At what point is it worthwhile for a business to create a data processing platform?

From Excel to ML: levels of data analytics maturity

At the beginning of this text, we mentioned a small hair salon. It’s a good example to continue talking about what’s happening in data analytics. For the rest of the story, let’s say it’s the “The Barbershop” barbershop network.

Below is a maturity model for analytical systems based on Gartner’s classification. There are four levels. Only some companies progress linearly from start to finish. Some companies quickly jump to levels 3 and 4. The most important thing is to have the necessary resources – money, specialists, and business objectives. And some companies will remain on Excel spreadsheets and simple BI systems. That’s normal too.

Our “The Barbershop” will go through each stage to make understanding the differences in maturity levels easier.

Level 1: Descriptive

We’ll combine the first three items into one block: raw and cleansed data and standard reports. This is the lowest level of data processing, which is most often done in Google Sheets or Excel.

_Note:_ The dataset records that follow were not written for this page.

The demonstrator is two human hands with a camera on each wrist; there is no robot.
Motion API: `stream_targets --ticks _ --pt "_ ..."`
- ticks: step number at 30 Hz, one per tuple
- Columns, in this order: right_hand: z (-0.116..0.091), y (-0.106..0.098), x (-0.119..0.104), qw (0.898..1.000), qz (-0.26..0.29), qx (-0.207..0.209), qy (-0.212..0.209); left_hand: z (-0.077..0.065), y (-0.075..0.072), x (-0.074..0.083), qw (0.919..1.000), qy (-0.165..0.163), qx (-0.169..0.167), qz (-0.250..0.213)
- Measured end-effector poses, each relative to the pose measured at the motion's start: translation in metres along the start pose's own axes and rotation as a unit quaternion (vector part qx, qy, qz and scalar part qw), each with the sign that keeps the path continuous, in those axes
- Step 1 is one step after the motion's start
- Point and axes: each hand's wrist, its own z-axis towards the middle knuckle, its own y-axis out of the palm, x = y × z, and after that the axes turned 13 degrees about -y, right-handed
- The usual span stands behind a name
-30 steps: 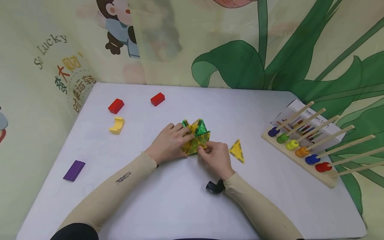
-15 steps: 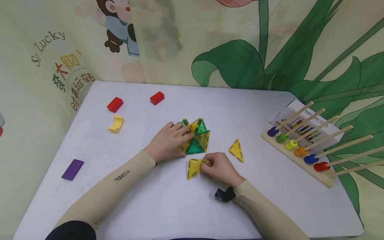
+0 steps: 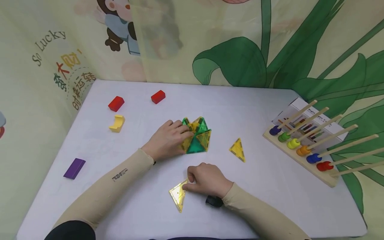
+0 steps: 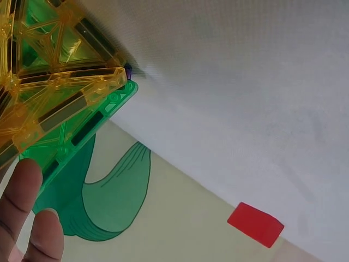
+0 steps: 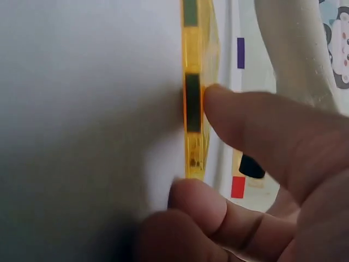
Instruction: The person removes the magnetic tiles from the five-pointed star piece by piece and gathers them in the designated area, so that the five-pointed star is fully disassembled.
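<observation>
A cluster of green and yellow triangular magnetic tiles [image 3: 196, 146] stands mid-table. My left hand [image 3: 166, 140] holds it from the left, fingers bent over its side. Two left fingertips [image 4: 32, 229] show beside its green edge in the left wrist view; the thumb is hidden. Nearer the front, my right hand [image 3: 210, 180] has its thumb against the corner of a yellow triangular magnetic tile [image 3: 179, 196]. Seen edge-on in the right wrist view, this yellow tile [image 5: 193, 49] lies between thumb and bent forefinger. Whether a second tile lies with it, I cannot tell.
Another yellow triangular tile [image 3: 238, 150] lies right of the cluster. Two red blocks [image 3: 116, 104], a yellow curved block [image 3: 117, 123] and a purple block [image 3: 74, 168] lie to the left. A wooden peg rack with coloured beads [image 3: 303, 150] stands right, before a printed box [image 3: 300, 113].
My right hand has pulled yellow tile pieces off the cluster's front and carried them towards me and left. Green shows where they were. My left hand stays at the cluster.
</observation>
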Motion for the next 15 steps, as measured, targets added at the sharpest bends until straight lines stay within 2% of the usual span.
stream_targets --ticks 3,5,10,12,15 --pt "0.003 -0.002 0.001 1.000 -0.011 0.024 0.004 0.001 0.000 -0.001 1.0000 0.000 0.001 -0.006" --pt "0.006 -0.005 0.003 0.998 -0.018 0.056 0.018 0.001 0.000 -0.001 1.0000 0.001 0.000 -0.007" --pt "0.017 -0.017 0.017 0.984 -0.058 0.153 0.074 0.002 0.000 -0.001 1.0000 0.000 0.000 -0.008" --pt "0.021 -0.021 0.023 0.979 -0.072 0.168 0.085 0.002 0.000 -0.001 0.9999 -0.001 -0.001 -0.011" --pt "0.026 -0.025 0.029 0.979 -0.081 0.163 0.088 0.002 0.001 -0.001 0.9998 -0.003 -0.004 -0.022"
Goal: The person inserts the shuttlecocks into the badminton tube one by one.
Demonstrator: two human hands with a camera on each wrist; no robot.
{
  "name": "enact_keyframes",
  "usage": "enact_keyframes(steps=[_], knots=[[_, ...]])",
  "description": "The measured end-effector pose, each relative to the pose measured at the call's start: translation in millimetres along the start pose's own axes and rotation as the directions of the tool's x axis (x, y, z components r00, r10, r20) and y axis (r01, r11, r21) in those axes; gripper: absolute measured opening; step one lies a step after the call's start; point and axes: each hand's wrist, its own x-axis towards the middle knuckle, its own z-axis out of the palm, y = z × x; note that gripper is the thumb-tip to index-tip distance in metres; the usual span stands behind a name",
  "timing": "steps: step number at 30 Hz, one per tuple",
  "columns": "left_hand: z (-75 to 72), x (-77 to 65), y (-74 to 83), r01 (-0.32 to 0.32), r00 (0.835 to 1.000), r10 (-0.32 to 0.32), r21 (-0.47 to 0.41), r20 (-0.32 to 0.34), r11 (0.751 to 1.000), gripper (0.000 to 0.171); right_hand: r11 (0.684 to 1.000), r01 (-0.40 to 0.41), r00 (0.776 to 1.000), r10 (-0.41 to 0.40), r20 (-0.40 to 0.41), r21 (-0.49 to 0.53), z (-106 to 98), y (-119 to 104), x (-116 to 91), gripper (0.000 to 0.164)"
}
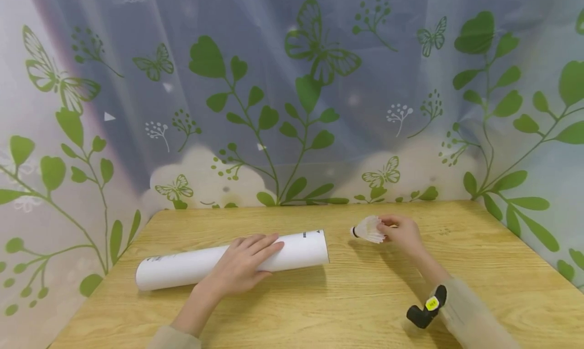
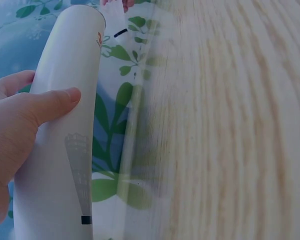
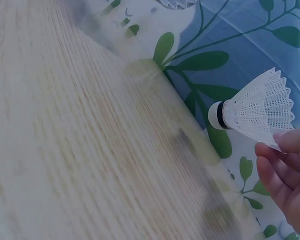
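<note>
My left hand [image 1: 244, 263] grips a white cylindrical tube [image 1: 191, 265] from above, with the thumb along its near side. The tube lies slanted in the head view, its right end a little higher than its left. In the left wrist view the tube [image 2: 65, 65] bears a grey printed shuttlecock picture. Off the tube's right end, my right hand [image 1: 403, 235] pinches a white shuttlecock [image 1: 368, 230] by its skirt edge. Its cork, banded in black, points left toward the tube. The right wrist view shows the shuttlecock's [image 3: 262, 107] mesh skirt between thumb and fingers.
Beneath both hands is a wooden table [image 1: 356, 308]. A curtain [image 1: 274, 111] printed with leaves and butterflies hangs along the table's far side. A black strap with a small device [image 1: 426, 308] sits on the right wrist.
</note>
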Motion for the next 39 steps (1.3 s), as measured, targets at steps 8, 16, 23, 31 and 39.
enact_keyframes(steps=[8,16,23,31,39], knots=[[0.0,0.0,0.7,0.001,1.0,-0.001,0.0,-0.005,1.0,0.074,0.998,0.005,1.0,-0.004,-0.014,0.07,-2.7,-13.5,-15.3,0.029],[-0.7,-1.1,0.2,0.004,1.0,-0.004,-0.002,0.003,1.0,0.075,0.991,0.011,0.998,-0.018,0.056,0.135,5.7,-29.0,-32.7,0.027],[-1.5,0.1,-1.1,-0.001,1.0,0.001,-0.004,-0.014,1.0,0.075,0.979,0.016,0.995,-0.036,0.094,0.204,19.6,-42.4,-38.7,0.024],[-1.3,2.4,-0.6,-0.013,1.0,0.013,-0.004,-0.018,1.0,0.075,0.96,-0.009,0.992,-0.026,0.121,0.28,43.1,-45.3,-37.6,0.021],[-0.8,2.9,1.7,-0.018,1.0,0.018,-0.009,-0.023,1.0,0.076,0.939,-0.035,0.991,-0.011,0.133,0.341,60.9,-51.8,-40.2,0.016]])
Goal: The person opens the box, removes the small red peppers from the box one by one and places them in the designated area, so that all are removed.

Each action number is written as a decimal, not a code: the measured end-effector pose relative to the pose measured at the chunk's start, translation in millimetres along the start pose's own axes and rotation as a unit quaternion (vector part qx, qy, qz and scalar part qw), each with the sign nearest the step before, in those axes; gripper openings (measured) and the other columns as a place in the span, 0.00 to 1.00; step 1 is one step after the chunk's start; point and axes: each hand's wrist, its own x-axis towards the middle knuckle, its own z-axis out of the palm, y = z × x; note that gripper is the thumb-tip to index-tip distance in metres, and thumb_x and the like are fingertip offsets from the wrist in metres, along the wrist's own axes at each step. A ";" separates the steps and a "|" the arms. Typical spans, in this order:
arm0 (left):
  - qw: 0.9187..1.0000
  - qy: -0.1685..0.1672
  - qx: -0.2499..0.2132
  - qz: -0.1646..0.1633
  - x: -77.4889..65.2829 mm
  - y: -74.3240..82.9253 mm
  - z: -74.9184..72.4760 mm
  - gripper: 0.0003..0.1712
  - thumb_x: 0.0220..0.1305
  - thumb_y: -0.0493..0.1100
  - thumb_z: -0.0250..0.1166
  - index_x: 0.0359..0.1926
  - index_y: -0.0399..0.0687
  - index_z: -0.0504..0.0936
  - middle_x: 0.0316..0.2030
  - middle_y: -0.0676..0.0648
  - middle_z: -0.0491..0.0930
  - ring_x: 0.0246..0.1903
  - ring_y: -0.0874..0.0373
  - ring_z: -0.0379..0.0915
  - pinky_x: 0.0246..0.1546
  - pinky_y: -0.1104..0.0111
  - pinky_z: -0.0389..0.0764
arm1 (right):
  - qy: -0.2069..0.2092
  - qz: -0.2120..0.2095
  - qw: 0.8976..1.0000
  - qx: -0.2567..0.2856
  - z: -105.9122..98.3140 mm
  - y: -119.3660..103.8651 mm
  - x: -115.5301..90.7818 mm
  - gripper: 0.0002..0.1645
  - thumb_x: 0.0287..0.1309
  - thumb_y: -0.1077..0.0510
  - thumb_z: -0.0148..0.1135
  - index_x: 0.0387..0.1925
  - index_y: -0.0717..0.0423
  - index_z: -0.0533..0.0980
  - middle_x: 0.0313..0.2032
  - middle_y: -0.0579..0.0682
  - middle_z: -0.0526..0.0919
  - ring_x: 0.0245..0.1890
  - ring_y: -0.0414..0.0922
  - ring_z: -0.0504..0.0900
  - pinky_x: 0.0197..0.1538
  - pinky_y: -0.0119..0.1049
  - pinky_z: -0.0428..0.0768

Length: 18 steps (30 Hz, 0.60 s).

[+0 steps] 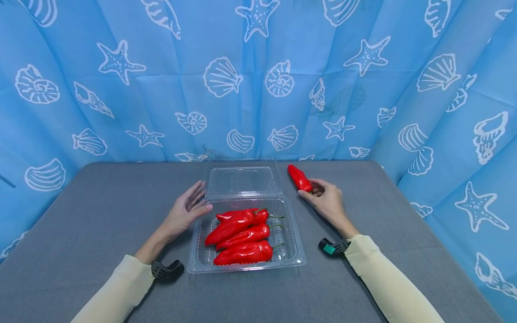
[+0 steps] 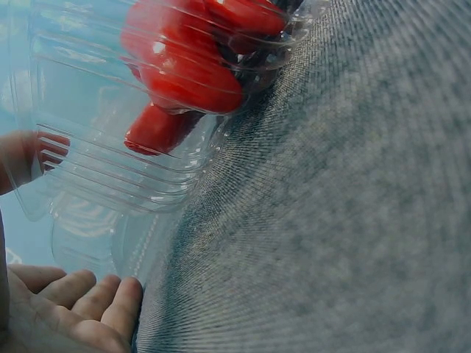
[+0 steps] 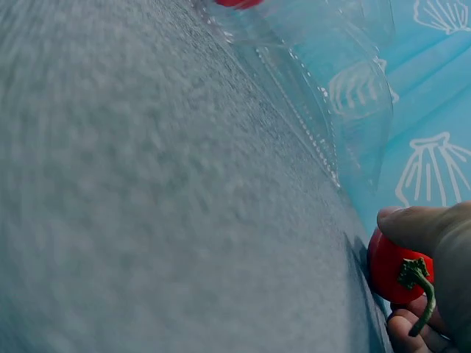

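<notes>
A blue shell-print curtain [image 1: 161, 80] hangs behind the grey surface [image 1: 121, 202]. On it stands a clear plastic box [image 1: 282, 265], lid [image 1: 242, 179] open, several red peppers [image 1: 242, 237] inside. The left hand [image 1: 183, 211] — grip wide — is at the box's left rim; the right hand's [image 1: 329, 202] grip holds a lone red pepper [image 1: 299, 177] right of the lid.

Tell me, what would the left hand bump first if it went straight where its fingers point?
Probably the open clear lid, just beyond the left hand; but the hand's height is hard to judge, so it might pass above.
</notes>
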 end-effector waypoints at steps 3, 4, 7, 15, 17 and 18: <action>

So, our barbershop started collecting data on customers who come for haircuts and counting visits. The administrator enters the information manually, and some data is pulled from the registration form on the website. The manager can clean up the data from duplicates, correct errors made during registration, and structure the data by the number and variety of services provided monthly.

Based on this, you can create simple reports. Find out if the number of customers is increasing from month to month, which brought in more revenue over the summer – beard and haircuts.

This data answers the question: what happened? Hypotheses can be formulated, and decisions can be made based on them. Mostly, this is done manually and with the manager’s cognitive efforts.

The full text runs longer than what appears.